Che l’Egitto militarizzato del neo-eletto presidente Abdel Fattah al-Sisi marci sull’orlo dell’isolamento in politica estera è chiaro dal giorno del colpo di Stato militare dell’estate 2013. E così, le vecchie logiche del Partito nazionale democratico di Hosni Mubarak, portate all’estremo, soprattutto in tema di conflitto israelo-palestinese, potrebbero trasformarsi in un boomerang per l’ex generale.
Ne è una prova il tentativo di mediazione per il cessate il fuoco a Gaza, che include l’appello alla riapertura di tutti i confini per il passaggio di beni e persone, senza fare riferimento al valico di Rafah, chiuso con momentanee aperture per il trasferimento in Egitto dei feriti gravi. Non è servito a molto l’appoggio di Lega araba e del presidente dell’Autorità nazionale palestinese (Anp), Mahmoud Abbas, atteso domani al Cairo, al tentativo dell’Intelligence militare egiziana, accolto immediatamente da Tel Aviv. L’iniziativa si è mostrata debole sin dalle prime ore dopo il suo annuncio nella serata di lunedì.
Che non sia mai stata una proposta credibile si è evinto subito dal dietrofront del Segretario di Stato Usa, John Kerry che non ha fatto visita al Cairo ieri, come annunciato. E quindi la stampa egiziana indipendente ha iniziato a criticare le strategie della diplomazia egiziana. Il cessate il fuoco è stato rappresentato come una «proposta unilaterale» per la fine dei combattimenti, discussa solo tra esercito egiziano e israeliano senza la consultazione del movimento palestinese Hamas.
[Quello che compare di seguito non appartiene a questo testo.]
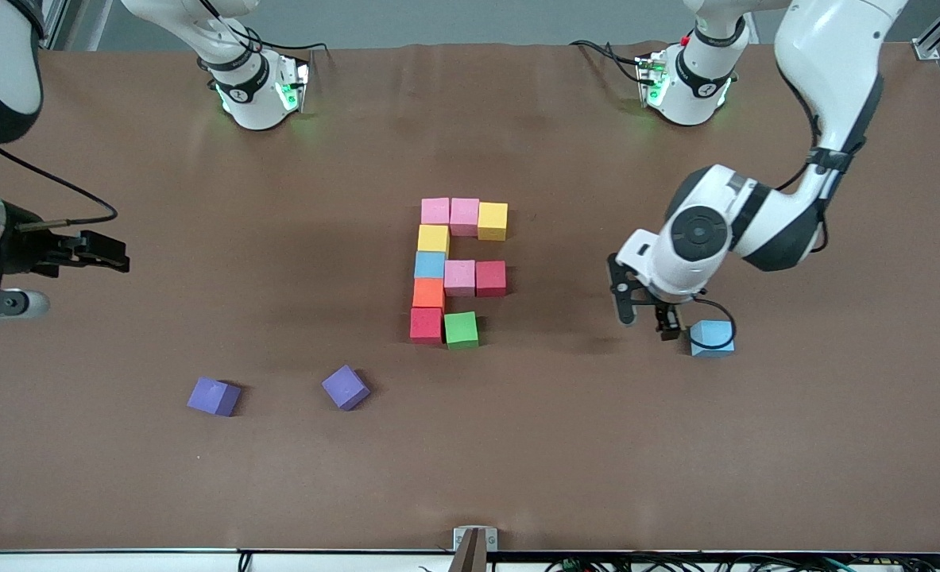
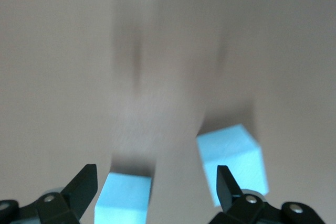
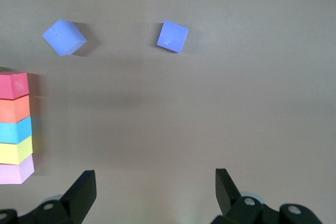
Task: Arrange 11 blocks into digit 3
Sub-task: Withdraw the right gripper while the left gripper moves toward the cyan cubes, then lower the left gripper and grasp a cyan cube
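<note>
Ten blocks form a touching figure at the table's middle: a column with a top bar of pink, pink and yellow, a middle bar ending in red, and a green cube beside the bottom red one. A loose light blue block lies toward the left arm's end. My left gripper is open low over the table, right beside it, holding nothing. The blurred left wrist view shows light blue twice: between the fingers and beside one finger. My right gripper waits open and empty at the right arm's end.
Two purple cubes lie apart on the brown table, nearer the front camera than the figure, toward the right arm's end. The right wrist view shows them and the figure's column.
</note>
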### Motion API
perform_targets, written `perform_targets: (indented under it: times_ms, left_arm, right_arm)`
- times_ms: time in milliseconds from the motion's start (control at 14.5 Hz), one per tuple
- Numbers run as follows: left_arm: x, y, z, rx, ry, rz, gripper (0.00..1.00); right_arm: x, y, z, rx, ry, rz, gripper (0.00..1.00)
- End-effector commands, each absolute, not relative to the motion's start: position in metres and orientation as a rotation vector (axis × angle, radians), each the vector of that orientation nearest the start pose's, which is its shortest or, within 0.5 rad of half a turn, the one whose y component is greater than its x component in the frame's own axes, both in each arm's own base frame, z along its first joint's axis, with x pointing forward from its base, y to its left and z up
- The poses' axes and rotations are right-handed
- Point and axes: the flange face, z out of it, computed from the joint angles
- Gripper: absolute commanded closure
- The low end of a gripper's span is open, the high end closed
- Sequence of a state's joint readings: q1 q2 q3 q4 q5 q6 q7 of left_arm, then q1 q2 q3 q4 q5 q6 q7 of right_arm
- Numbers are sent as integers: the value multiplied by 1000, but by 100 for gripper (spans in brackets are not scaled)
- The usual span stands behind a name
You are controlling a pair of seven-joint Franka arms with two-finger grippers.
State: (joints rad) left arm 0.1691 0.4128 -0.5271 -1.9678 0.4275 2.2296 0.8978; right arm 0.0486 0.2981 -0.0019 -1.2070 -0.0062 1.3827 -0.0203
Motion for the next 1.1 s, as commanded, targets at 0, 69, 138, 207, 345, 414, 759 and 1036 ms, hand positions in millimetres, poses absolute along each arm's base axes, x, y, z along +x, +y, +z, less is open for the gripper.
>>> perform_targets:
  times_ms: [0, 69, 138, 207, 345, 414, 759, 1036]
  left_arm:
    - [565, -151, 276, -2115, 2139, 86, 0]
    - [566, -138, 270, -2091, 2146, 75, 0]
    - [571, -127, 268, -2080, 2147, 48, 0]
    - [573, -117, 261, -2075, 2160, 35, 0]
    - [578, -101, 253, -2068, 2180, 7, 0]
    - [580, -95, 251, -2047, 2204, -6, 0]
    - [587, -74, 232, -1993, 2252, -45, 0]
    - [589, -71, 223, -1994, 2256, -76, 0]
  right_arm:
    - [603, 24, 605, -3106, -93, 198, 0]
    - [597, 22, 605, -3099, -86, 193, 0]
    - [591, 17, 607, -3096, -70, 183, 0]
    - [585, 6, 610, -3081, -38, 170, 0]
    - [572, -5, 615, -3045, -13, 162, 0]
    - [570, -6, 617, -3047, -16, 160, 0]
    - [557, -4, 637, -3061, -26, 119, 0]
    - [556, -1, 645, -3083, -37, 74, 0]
L’eccessivo uso della retorica dello stato contro i terroristi, abusata a profusione da Sisi dopo il golpe del 2013, ha reso la mediazione del Cairo nel conflitto di Gaza meno credibile di un tempo. Per l’esercito israeliano, come scrive la stampa conservatrice, Hamas è un movimento terroristico, alla stessa stregua della Fratellanza, coinvolto nella destabilizzazione del Sinai. E così i leader del movimento palestinese hanno assicurato di non essere stati consultati per la messa a punto del cessate il fuoco, come confermato dal portavoce di Hamas al Cairo, Moussa Abou Marzouk.
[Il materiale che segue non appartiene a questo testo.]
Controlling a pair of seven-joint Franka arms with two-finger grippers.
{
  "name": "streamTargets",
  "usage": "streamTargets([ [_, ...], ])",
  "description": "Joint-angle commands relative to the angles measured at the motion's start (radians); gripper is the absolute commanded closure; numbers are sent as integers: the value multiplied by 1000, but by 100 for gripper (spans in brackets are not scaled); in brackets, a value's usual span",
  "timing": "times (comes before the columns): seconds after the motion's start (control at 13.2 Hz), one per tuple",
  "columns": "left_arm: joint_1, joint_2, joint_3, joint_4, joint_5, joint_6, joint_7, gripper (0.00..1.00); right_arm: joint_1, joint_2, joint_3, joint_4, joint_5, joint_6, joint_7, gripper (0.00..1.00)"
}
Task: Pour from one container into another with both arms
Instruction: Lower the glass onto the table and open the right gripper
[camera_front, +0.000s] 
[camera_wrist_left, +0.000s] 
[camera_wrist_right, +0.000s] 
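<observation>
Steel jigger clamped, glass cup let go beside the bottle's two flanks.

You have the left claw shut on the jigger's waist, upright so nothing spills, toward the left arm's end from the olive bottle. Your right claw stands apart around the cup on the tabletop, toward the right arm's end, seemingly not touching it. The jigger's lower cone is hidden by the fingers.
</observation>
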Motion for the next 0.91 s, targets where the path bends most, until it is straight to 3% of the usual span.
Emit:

Non stupisce poi lo scetticismo con cui il movimento abbia accolto la mediazione unilaterale egiziana. «Un tentativo per distruggerci», l’ha bollata subito il portavoce di Hamas, Fawzi Barhoum.
Eppure, sebbene la televisione pubblica egiziana, abbia lesinato molto nel mostrare le immagini di civili e bambini uccisi a Gaza, i continui bombardamenti israeliani in tempo di Ramadan non possono che destare preoccupazione al Cairo.
Non solo, senza una mediazione egiziana non si va molto avanti e i bombardamenti continuano. Lo sanno bene gli Stati uniti che hanno ritirato le critiche verso il golpe che ha deposto l’ex presidente Mohammed Morsi, ristabilendo parte degli aiuti militari Usa al Cairo, congelati l’estate scorsa. Non solo, gli Usa hanno anche invitato i diplomatici egiziani al vertice dei leader africani del mese prossimo a Washington, dopo il rientro del Cairo nell’Unione africana.
L’Egitto era stato espulso proprio in seguito al golpe. Infine, il ministero dell’Industria ha annunciato che la Banca mondiale ha confermato un prestito al Cairo per 300 milioni di dollari per finanziamenti a piccole e medie imprese.
In vista delle parlamentari in autunno, partiti e movimenti di sinistra si sono uniti nella Coalizione per la Giustizia sociale.
Il movimento chiede la cancellazione della legge anti-proteste e rifiuta gli aiuti economici degli Stati uniti. Nei giorni scorsi, 700 scrittori e intellettuali egiziani avevano firmato un manifesto per l’abrogazione della legge anti-proteste, inclusi Ahdaf Soueif e Sonallah Ibrahim.
Infine, l’ex premier dell’anno di presidenza Morsi, Hisham Qandil è stato scarcerato dopo essere stato prosciolto in appello. Qandil era stato condannato a un anno in primo grado per non aver attuato una sentenza di un tribunale amministrativo che ordinava la rinazionalizzazione dell’azienda Tanta Flax e Oil.